February 13, 2024

It’s pretty weird for a startup to remain in stealth for over five years. People ask me why we did that, and my answer is always the same: “We wanted to build something awesome before releasing it out into the wild, and we were lucky enough to be able to do that under the radar while also attracting great hires, finding early customers, and working with investors.” All the same, it’s an unnatural thing for a startup to do. A lot of muscles end up atrophying, including those you use to talk to the world. Fortunately, we’re going to get a lot of practice at it now, because in those five years we’ve built a lot of stuff – way more than I can tell you about right now. But I can tell you the first part of it.

Why We Built This
Some of you have heard of our last company, FoundationDB. At first glance, Antithesis couldn’t be more different from FoundationDB, but it’s also a continuation of that story in a funny sort of way. When we sat down in 2010 to build a scalable, fault-tolerant distributed database with ACID transactions, most people didn’t even think it was possible.[1] We were agnostic as to whether it was possible or impossible, but we were certain that even under the best circumstances, it would be very hard. And the part that seemed hardest was how on earth you could test or validate such a thing, and how you could gain confidence in its correctness.

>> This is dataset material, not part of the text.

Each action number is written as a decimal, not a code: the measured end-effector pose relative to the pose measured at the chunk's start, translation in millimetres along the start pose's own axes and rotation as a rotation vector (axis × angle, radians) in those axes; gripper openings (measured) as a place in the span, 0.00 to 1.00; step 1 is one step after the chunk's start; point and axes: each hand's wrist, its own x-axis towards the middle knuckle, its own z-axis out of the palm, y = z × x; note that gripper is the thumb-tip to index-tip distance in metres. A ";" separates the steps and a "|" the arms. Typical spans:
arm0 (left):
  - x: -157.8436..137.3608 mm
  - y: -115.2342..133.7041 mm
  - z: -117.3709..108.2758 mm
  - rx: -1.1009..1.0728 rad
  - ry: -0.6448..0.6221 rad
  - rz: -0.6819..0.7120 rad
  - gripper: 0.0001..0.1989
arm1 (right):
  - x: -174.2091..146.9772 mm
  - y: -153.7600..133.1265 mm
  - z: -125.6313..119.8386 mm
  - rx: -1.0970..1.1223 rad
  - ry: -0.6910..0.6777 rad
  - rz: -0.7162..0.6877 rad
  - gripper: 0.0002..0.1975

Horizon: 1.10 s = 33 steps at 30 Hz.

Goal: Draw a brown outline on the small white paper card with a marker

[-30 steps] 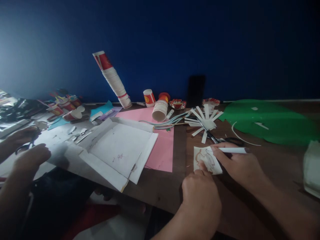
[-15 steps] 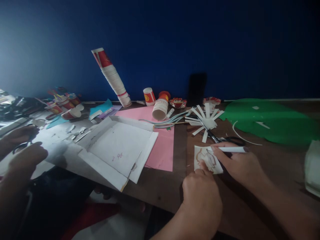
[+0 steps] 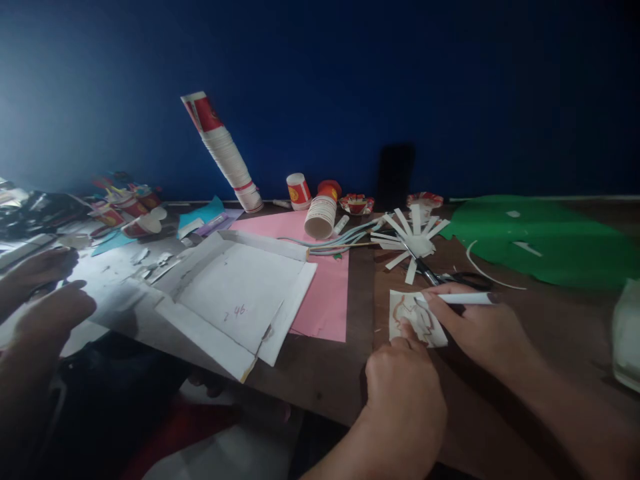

The fundamental problem of software testing—you might say the fundamental problem of software development—is that software has to handle many situations that the developer has never thought of or will never anticipate. This limits the value of testing, because if you had the foresight to write a test for a particular case, then you probably had the foresight to make the code handle that case too. This makes conventional testing great for catching regressions, but really terrible at catching all the “unknown unknowns” that life, the universe, and your endlessly creative users will throw at you.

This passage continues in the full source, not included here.